ーこの映画にかけたベルイマンのメッセージー
失語症の女優はベルイマン自身です。実際に働きすぎで入院し、戦争や社会への無力感、僕のやってる芸術は現実に役立ってるのだろうかと悩んでたそうです。そのため坊さんのガソリンをかぶって焼身自殺したニュースゲットーにいる少年の写真が出てくる。少年の写真にはもっと深い意味があり、エリザベート役の女優さんのおじいさんはユダヤ人ではなかったが助けるために反対運動をしていた。そのため収容所に送られ殺された。人々を守ろうとしたのに殺された実の爺さんがいる。なのにこんな女優なんかやってていいのかというベルイマンのメッセージ。
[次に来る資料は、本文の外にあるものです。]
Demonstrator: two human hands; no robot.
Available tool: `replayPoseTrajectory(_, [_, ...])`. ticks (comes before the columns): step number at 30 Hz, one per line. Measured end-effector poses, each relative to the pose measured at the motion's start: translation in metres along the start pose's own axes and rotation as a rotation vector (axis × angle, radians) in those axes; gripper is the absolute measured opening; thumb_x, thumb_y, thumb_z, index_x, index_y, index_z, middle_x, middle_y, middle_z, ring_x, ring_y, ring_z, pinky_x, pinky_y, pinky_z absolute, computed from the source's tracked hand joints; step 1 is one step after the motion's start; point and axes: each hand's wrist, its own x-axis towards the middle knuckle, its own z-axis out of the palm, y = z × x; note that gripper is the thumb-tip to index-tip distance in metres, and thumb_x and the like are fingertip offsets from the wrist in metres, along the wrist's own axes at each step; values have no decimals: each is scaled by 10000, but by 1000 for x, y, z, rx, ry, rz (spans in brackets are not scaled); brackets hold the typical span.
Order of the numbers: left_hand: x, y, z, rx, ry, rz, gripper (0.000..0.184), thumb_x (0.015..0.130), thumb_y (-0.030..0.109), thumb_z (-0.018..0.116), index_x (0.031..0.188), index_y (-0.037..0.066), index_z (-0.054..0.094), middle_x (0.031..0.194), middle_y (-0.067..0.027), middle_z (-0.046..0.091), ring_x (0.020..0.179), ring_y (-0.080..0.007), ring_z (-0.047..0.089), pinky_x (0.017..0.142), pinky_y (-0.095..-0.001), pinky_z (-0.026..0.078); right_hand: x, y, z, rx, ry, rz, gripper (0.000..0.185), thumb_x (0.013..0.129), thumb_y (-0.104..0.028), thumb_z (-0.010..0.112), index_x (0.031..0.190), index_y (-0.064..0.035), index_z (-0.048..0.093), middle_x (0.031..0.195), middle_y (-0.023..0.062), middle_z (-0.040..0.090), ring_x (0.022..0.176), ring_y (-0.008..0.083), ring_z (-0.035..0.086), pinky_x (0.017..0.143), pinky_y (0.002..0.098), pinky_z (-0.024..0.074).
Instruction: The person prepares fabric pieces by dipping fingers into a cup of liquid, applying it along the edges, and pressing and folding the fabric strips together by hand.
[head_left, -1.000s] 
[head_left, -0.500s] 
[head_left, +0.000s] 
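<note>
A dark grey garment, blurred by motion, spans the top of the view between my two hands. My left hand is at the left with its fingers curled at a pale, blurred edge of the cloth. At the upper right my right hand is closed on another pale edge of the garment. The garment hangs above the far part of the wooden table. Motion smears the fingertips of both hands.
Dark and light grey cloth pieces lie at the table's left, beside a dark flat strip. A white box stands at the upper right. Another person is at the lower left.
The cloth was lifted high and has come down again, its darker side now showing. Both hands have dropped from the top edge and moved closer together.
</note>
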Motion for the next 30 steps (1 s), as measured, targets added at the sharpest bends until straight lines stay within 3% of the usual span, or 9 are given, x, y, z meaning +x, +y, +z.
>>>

最初ベルイマンはタイトルを「映画」にしていた。劇中途中でフィルムが止まりひび割れ焼けるシーンがある。あなたが見てるものは映画ですよというメッセージ。すなわち冒頭のシーンも、映画はセックスで暴力で死であると暗示している。さらにラスト、治療が終わったエリザベートは帰って行きそしてメイクをしたエリザベートが映ります。これは復帰を意味しそのあとすぐにカメラを乗せたクレーンが降りて来ます、そこに乗ってるのはベルイマン自身です。「僕は治療が終わりました。これからも自分を犠牲にして人々を救うために映画を撮り続けますよ」と映画に対する結論が出た映画なのです。